FIG. 1 is a block diagram illustrating an environment in which the system operates in some examples. In this example, the system resides at form provider computer 120, which is accessible by user devices 131, 132, and 133 and form developer computers 141 and 141 via network 110. The system is comprised of create form component 121, execute form component 122, authorize component 123, speech-to-text component 124, export data component 125, and form store 126. Create form component 121, which can be invoked by a form developer, provides an interface for the form developer to create and edit form attributes, form fields, form behavior, etc. Execute form component 122 is invoked to retrieve data from a user by prompting the user to enter data and receiving data from the user in response. Authorize component 123 is invoked to authorize a user's access to a particular form. Speech-to-text component 124 is invoked to convert speech data to text. Export data component 125 is invoked to perform additional processing on received form data, such as distributing form data, converting form data, or initiating additional business processes based on form data. Form store 126 stores information about a number of forms, such as the fields and the parameters for those fields, access parameters for the forms, and data collection in response to execution of the forms. One skilled in the art will understand form store 126 may store form information in any number of formats, such as a flat file, a relational database, an online analytical processing (OLAP) hypercube, etc. End-users may connect to the system via user devices 131, 132, and 133. For example, a user may dial-in to the system via mobile device 131 or telephone 132 or may connect via a web browser or other user interface at user device 133. Form developers may connect to the system via form developer computers 141 or 142 to create or edit forms and receive data related to user-provided form data.

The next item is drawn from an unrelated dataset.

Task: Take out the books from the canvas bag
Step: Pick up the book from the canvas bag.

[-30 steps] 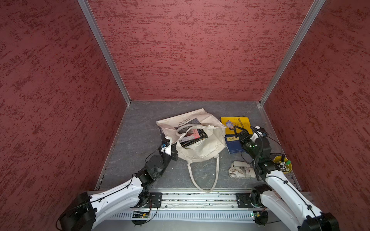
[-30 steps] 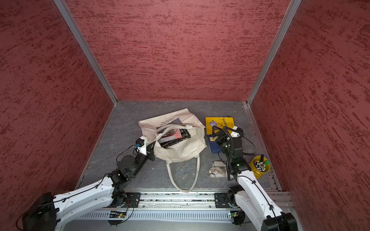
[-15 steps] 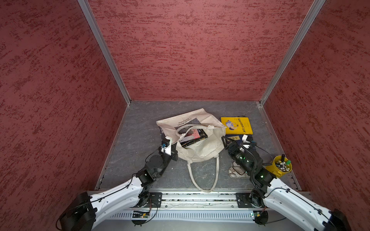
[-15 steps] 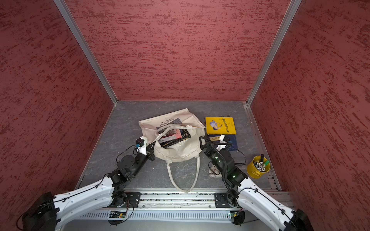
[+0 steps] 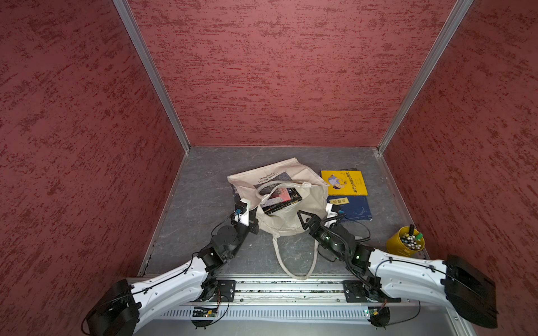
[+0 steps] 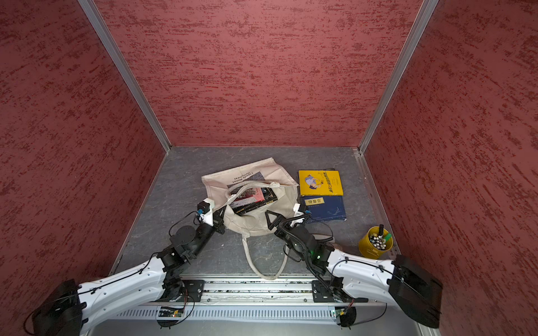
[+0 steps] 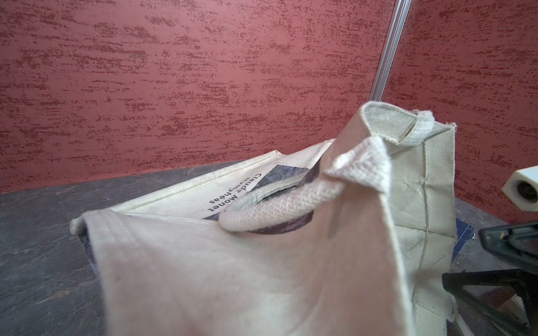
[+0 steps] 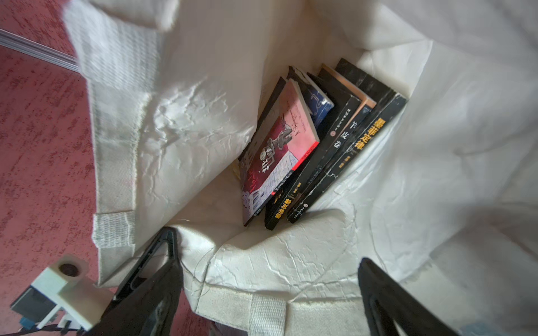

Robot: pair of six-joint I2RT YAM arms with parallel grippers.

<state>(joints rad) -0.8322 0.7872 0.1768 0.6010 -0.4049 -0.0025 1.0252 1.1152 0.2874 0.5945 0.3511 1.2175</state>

FIG. 2 is a flow diagram illustrating the processing of a create form component in some examples. The component may be invoked by a form developer to create or edit a form. The form developer may first login to the system or provide some sort of authentication credentials (e.g., username and password) prior to creating a form. In step 210, the component receives an indication of an authorization mechanism for authorizing access to the form, such as who can access the form, when they may access the form, and how they can access the form. For example, the authorization mechanism may rely on current information about the device being used to complete the form, such as a caller ID value, a network address, a current geographic location (e.g., global positioning satellite information obtained from a mobile telephone), etc. The authorization mechanism may also require a security code for access. The security code can be used to verify that the user has been invited to access the form, such as via an email to access the form including a security code associated with the form, or to verify the identity of the user, such as a PIN unique to the user or a security code associated with a group of users. In some cases, the form may require a combination of a security code unique to the form and a security code unique to the user to access the form. The authorization mechanism may also require voice recognition or other biometric security measure. One skilled in the art will recognize that any combination of the above-described mechanisms may be used authorize access to a form.

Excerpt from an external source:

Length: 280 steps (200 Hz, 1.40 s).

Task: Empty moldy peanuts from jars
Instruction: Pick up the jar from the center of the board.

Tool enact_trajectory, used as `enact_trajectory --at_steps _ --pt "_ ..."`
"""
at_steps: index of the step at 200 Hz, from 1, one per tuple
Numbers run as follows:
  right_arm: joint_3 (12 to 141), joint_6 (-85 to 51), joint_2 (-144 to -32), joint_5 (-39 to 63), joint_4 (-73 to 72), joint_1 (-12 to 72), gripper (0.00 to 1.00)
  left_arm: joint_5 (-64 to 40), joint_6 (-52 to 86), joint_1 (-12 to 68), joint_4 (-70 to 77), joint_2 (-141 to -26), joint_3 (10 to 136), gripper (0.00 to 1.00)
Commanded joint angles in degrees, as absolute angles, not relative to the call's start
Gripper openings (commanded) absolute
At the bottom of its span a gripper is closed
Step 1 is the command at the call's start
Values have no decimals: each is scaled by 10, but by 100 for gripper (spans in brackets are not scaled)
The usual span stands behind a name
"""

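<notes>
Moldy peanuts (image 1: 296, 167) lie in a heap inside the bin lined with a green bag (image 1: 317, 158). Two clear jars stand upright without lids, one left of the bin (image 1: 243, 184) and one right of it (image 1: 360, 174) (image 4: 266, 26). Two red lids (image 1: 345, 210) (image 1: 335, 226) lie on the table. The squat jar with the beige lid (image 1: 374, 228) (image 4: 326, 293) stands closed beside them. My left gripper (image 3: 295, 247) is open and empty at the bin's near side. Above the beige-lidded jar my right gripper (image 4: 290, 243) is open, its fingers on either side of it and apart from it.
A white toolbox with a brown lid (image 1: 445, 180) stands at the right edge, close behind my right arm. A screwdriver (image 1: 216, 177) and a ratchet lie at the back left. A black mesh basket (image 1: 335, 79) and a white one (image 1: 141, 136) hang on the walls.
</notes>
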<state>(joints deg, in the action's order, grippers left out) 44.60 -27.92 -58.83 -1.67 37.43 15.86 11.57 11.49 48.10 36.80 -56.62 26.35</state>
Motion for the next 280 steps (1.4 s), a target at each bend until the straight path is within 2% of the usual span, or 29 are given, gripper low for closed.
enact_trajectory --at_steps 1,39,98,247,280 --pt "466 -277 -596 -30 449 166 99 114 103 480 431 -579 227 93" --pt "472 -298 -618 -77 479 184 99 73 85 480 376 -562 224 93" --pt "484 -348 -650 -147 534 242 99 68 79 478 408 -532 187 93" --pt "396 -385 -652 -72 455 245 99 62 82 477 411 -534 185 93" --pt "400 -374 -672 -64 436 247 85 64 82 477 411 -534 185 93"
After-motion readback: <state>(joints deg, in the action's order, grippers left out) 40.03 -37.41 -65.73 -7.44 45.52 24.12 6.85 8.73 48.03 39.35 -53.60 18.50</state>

In step 220, the component receives an indication of users authorized to access the form. For example, the component may receive a list of users and information about those users that the system can use to authorize a given user during the authorization process, such as the user's telephone number(s), which can be compared to received caller ID values, security codes associated with the user, the user's email addresses, voice recognition data that the system can use to compare to speech data received during the authorization process, etc. Furthermore, users may have an associated time period during which they can access the form. For example, one group of users may have 24-hour access to the form while others may only access the form between 8 AM and 5 PM Monday through Friday. Alternatively, a time period for accessing the form may be applied to all of the users. The list may specify access rights to users individually, or in groups, and the system may maintain information about which users belong to which groups.

In some examples, the form may not be accessible via incoming connections. Instead, the system may be used to periodically contact users to enter data via the form. For example, a company may use the system to automatically survey customers for feedback on their recent interactions with the company. As another example, a sales manager may create a form that automatically contacts the members of her sales team for quarterly sales numbers. The system can then batch process this information and export data. For example, the system may analyze and generate statistical information about the received numbers and distribute this information to the sales manager along with a laudatory SMS message to the top salesperson of the group.

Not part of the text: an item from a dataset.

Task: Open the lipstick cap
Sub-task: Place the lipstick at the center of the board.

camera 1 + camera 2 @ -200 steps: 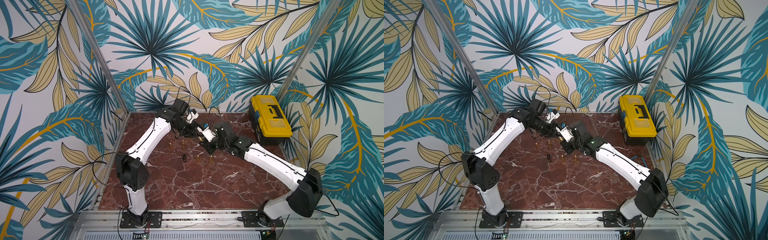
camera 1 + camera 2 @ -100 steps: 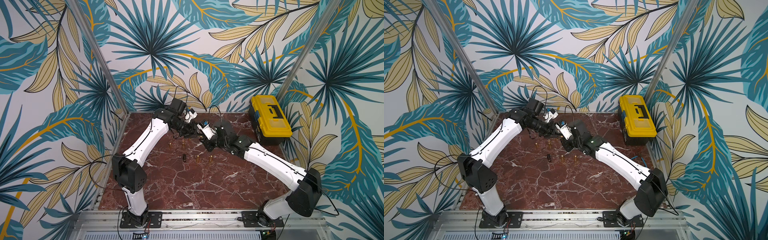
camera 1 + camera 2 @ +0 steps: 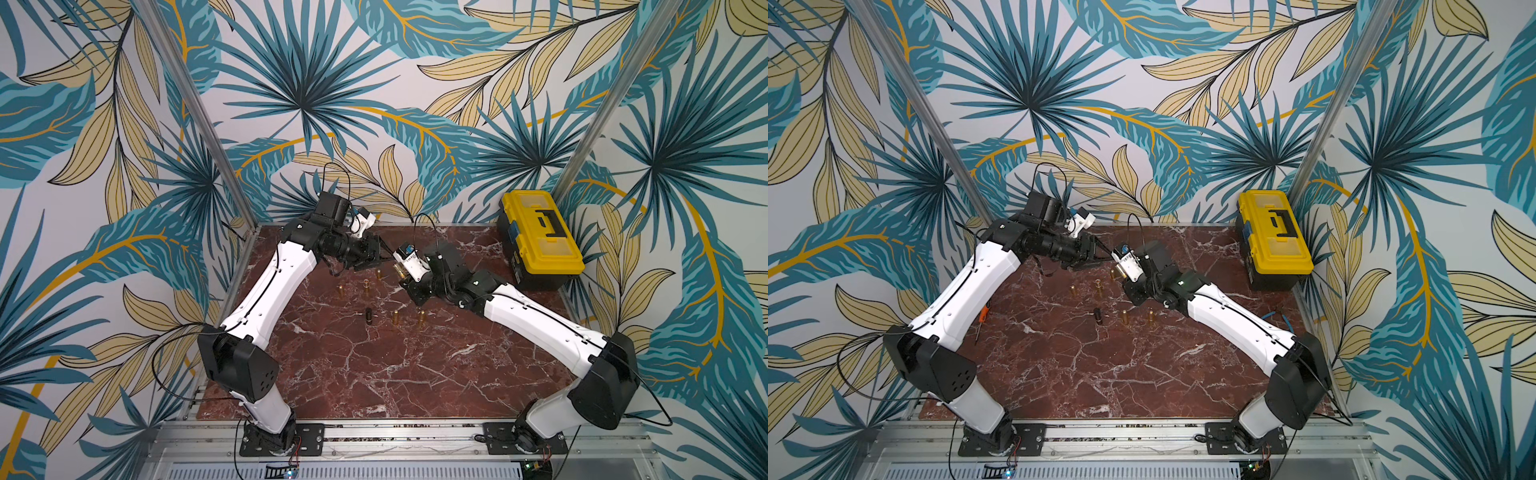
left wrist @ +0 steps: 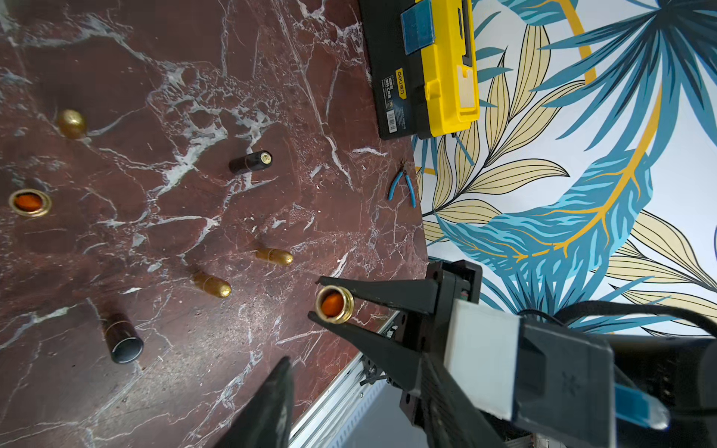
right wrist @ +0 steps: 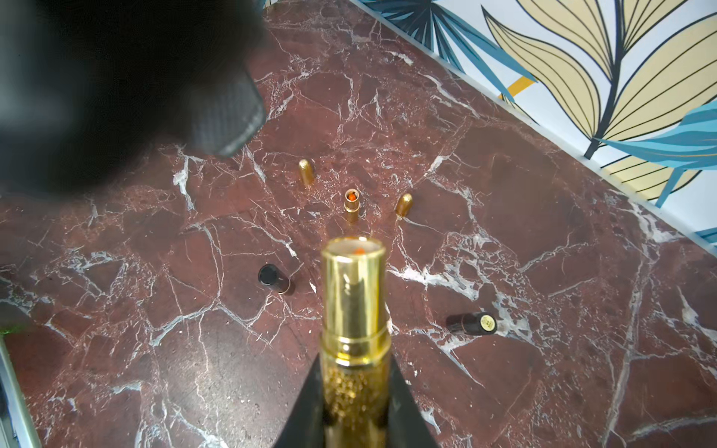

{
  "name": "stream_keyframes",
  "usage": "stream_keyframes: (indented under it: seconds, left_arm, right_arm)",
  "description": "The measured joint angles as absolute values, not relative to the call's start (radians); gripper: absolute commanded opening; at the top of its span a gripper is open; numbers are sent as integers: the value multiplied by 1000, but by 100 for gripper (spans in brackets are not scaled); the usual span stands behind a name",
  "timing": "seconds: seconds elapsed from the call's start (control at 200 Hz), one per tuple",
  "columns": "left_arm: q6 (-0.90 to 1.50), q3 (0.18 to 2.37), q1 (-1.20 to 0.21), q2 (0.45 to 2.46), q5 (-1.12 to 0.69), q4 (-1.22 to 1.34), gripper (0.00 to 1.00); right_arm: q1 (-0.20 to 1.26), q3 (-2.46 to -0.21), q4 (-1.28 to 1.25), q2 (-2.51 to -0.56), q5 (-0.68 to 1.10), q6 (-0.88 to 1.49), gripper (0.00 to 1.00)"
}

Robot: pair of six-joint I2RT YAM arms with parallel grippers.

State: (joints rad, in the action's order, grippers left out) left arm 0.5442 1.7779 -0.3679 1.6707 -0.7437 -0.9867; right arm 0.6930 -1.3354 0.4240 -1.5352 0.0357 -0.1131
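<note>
Above the middle of the red marble desk [image 3: 374,374] both arms meet. The right end effector [image 4: 322,300] is closed on the gold lipstick [image 5: 355,302] and grips it at the glittered base, lifted clear of the desk. The mouth of the tube is bare and the orange stick shows inside, so I judge the cap is already off and what remains is to separate cleanly. The left end effector [image 3: 380,254] is just beside the tube. Only one of its fingers [image 4: 271,403] is in view, so I cannot tell if it is open or carries the cap. To do this well, the right side should grip only the base, and the left should draw away straight along the tube's axis, so nothing scrapes the soft stick. Several gold caps [image 4: 212,285] lie loose below. For writing, the yellow toolbox [image 4: 438,70] has "deli" on its side label [image 4: 399,87]. The black lipstick [image 4: 250,161] has a round gold label, too small to read.
</note>
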Motion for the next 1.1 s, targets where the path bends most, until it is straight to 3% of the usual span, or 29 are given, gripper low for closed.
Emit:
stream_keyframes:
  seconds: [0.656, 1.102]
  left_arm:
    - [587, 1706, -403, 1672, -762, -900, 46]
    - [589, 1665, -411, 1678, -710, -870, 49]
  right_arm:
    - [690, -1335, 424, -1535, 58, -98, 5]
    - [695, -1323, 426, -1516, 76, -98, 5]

In step 230, the component receives an indication of access means for connecting to the form. For example, the component may receive a telephone number or telephone numbers associated with the form. The telephone numbers may be provided, for example, by a telephone number allocation service, such as Junction Networks' OnSIP service. The form may have a number of associated telephone numbers that can be used to differentiate between users, such as users calling from different regions or users with different privileges. Moreover, some users may only be able to access the form via certain telephone numbers. As another example, the component may receive an email address or a website address for accessing the form.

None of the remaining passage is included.